• _Description of the task_: Search the material below for the string "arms" and list each line that holds it.

Provided information START

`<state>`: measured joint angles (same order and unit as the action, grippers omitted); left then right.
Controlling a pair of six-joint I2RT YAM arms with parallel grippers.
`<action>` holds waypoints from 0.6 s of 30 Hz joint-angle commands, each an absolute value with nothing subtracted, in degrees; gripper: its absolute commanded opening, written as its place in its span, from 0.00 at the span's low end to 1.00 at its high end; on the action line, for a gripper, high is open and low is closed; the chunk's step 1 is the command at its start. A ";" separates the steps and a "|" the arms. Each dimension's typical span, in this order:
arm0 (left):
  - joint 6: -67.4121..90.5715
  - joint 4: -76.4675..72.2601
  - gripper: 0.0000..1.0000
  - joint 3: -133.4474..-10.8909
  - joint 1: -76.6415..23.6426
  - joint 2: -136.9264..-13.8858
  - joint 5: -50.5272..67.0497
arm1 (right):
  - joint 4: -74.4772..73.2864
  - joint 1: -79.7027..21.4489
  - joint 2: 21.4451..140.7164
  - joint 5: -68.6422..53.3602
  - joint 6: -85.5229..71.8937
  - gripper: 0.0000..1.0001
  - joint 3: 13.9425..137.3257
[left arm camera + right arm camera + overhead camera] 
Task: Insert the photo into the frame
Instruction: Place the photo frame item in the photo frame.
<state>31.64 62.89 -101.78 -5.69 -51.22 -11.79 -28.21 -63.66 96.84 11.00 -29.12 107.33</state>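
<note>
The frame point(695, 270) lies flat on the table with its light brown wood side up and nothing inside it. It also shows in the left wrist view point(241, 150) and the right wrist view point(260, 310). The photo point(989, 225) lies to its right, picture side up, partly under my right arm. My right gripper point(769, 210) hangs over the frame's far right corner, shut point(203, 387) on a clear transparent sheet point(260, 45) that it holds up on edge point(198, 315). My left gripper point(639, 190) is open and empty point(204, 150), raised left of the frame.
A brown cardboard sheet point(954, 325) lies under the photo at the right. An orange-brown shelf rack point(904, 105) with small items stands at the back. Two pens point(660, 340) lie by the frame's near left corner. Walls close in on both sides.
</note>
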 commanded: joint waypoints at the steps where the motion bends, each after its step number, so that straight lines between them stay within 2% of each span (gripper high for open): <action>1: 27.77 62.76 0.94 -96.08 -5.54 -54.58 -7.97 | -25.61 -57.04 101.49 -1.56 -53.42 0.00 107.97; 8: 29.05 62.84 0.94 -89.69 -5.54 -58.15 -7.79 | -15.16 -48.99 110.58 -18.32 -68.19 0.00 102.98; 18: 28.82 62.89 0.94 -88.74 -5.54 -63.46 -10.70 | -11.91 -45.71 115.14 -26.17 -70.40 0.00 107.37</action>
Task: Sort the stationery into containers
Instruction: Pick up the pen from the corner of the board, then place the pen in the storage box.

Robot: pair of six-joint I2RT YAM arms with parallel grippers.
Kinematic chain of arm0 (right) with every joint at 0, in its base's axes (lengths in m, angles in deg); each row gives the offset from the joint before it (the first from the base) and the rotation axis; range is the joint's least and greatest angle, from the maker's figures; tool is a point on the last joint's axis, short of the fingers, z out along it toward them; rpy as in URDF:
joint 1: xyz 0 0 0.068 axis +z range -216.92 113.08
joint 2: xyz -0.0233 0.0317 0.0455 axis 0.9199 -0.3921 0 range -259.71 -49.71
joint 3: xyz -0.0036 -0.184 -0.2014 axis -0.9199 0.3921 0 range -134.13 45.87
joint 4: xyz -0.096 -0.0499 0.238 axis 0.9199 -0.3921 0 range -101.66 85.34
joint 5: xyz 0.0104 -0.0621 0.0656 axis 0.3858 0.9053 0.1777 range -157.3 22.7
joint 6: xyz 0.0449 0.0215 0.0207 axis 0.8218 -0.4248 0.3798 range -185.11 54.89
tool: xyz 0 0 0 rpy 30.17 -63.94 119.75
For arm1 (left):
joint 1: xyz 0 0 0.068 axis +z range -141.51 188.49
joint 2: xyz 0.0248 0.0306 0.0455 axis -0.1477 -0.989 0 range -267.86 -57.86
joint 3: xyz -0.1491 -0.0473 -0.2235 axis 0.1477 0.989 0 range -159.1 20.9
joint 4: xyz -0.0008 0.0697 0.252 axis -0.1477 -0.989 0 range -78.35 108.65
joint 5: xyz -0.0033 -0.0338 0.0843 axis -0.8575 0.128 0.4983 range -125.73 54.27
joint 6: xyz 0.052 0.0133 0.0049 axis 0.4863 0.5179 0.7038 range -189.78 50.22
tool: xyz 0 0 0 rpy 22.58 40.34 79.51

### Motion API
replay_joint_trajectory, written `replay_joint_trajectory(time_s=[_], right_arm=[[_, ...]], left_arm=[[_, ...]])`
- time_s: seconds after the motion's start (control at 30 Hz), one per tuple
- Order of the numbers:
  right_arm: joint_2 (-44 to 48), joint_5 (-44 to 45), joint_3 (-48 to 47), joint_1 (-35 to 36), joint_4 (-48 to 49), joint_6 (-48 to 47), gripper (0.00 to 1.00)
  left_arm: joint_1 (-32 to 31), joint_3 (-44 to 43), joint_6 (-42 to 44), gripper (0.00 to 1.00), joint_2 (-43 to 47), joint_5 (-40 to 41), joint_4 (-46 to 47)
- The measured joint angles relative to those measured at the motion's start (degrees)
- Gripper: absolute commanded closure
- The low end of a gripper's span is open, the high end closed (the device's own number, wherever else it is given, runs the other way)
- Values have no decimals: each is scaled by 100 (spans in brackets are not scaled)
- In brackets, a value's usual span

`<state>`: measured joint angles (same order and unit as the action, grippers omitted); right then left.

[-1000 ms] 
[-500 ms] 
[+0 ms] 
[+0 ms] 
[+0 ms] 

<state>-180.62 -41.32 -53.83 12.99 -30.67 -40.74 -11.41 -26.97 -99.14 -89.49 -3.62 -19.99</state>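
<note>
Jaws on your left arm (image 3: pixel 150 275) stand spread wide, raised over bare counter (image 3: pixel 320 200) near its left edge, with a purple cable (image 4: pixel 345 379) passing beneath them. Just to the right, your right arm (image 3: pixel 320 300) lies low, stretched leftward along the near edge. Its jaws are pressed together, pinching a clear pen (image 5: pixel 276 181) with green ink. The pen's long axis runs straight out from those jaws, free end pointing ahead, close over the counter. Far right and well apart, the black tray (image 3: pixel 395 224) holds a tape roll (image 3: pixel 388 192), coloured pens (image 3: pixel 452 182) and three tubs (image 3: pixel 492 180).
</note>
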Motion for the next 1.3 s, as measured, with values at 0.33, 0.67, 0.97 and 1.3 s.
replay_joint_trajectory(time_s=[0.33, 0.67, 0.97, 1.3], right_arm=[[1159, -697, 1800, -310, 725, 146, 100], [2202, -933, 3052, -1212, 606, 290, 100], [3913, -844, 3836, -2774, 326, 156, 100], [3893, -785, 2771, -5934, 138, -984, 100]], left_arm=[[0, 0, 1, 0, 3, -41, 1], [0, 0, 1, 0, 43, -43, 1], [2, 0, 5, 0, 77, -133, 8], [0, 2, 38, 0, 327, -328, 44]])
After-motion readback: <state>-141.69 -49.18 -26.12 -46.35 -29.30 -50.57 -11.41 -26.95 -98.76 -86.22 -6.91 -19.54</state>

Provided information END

• _Written solution_:
Controlling a pair of six-joint I2RT YAM arms with parallel grippers.
`<action>` holds waypoints from 0.6 s of 30 Hz joint-angle commands, each an absolute value with nothing subtracted, in degrees; gripper: its absolute commanded opening, written as its place in its span, from 0.00 at the span's low end to 1.00 at its high end; on the action line, for a gripper, high is open and low is closed; the chunk's step 1 is the command at its start. A ";" separates the steps and a "|" the arms. Each dimension's typical span, in this order:
Robot: pair of six-joint I2RT YAM arms with parallel grippers.

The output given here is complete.